# What the task asks
Here you must reproduce each line of the data exactly.

# Data provided
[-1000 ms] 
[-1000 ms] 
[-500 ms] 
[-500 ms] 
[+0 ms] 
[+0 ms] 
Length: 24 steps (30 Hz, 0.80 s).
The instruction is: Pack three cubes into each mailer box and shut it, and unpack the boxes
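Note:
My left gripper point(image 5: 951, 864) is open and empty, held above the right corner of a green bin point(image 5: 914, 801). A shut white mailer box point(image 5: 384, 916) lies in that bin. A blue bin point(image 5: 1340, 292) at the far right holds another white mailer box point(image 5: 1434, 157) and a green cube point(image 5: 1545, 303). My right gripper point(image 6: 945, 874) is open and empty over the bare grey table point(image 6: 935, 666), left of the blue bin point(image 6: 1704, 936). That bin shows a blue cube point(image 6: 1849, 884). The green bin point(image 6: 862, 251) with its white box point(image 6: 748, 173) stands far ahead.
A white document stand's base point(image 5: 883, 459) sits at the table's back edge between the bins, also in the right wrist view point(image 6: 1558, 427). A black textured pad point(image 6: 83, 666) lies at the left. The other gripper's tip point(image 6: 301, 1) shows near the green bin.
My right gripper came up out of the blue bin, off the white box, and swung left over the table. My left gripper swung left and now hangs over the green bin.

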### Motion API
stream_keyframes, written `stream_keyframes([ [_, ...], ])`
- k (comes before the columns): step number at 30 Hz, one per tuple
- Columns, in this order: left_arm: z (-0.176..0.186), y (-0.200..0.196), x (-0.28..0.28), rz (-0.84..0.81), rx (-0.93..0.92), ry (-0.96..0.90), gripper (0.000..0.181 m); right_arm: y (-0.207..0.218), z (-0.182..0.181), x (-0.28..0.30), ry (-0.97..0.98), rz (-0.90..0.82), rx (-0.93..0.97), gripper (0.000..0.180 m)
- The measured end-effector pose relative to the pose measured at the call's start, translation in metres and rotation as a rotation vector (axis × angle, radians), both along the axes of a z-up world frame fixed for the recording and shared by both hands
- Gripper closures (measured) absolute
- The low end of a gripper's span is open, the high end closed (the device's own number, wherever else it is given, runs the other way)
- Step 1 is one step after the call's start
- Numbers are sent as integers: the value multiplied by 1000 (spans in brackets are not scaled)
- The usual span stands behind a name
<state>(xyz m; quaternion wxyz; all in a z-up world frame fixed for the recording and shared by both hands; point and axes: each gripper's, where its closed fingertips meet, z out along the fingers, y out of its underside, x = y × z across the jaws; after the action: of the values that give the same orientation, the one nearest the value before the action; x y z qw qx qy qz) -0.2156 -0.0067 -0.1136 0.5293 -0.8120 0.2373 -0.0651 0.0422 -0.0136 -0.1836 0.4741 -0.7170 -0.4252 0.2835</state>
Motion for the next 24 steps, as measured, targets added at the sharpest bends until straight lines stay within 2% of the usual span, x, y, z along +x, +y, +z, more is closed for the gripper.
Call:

# Exercise response
[-1000 ms] 
[-1000 ms] 
[-500 ms] 
[-500 ms] 
[+0 ms] 
[+0 ms] 
Length: 24 steps (30 Hz, 0.80 s).
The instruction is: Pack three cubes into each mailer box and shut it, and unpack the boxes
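Note:
My left gripper point(image 5: 951, 864) is open and empty, held above the right corner of a green bin point(image 5: 914, 801). A shut white mailer box point(image 5: 384, 916) lies in that bin. A blue bin point(image 5: 1340, 292) at the far right holds another white mailer box point(image 5: 1434, 157) and a green cube point(image 5: 1545, 303). My right gripper point(image 6: 945, 874) is open and empty over the bare grey table point(image 6: 935, 666), left of the blue bin point(image 6: 1704, 936). That bin shows a blue cube point(image 6: 1849, 884). The green bin point(image 6: 862, 251) with its white box point(image 6: 748, 173) stands far ahead.
A white document stand's base point(image 5: 883, 459) sits at the table's back edge between the bins, also in the right wrist view point(image 6: 1558, 427). A black textured pad point(image 6: 83, 666) lies at the left. The other gripper's tip point(image 6: 301, 1) shows near the green bin.
My right gripper came up out of the blue bin, off the white box, and swung left over the table. My left gripper swung left and now hangs over the green bin.
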
### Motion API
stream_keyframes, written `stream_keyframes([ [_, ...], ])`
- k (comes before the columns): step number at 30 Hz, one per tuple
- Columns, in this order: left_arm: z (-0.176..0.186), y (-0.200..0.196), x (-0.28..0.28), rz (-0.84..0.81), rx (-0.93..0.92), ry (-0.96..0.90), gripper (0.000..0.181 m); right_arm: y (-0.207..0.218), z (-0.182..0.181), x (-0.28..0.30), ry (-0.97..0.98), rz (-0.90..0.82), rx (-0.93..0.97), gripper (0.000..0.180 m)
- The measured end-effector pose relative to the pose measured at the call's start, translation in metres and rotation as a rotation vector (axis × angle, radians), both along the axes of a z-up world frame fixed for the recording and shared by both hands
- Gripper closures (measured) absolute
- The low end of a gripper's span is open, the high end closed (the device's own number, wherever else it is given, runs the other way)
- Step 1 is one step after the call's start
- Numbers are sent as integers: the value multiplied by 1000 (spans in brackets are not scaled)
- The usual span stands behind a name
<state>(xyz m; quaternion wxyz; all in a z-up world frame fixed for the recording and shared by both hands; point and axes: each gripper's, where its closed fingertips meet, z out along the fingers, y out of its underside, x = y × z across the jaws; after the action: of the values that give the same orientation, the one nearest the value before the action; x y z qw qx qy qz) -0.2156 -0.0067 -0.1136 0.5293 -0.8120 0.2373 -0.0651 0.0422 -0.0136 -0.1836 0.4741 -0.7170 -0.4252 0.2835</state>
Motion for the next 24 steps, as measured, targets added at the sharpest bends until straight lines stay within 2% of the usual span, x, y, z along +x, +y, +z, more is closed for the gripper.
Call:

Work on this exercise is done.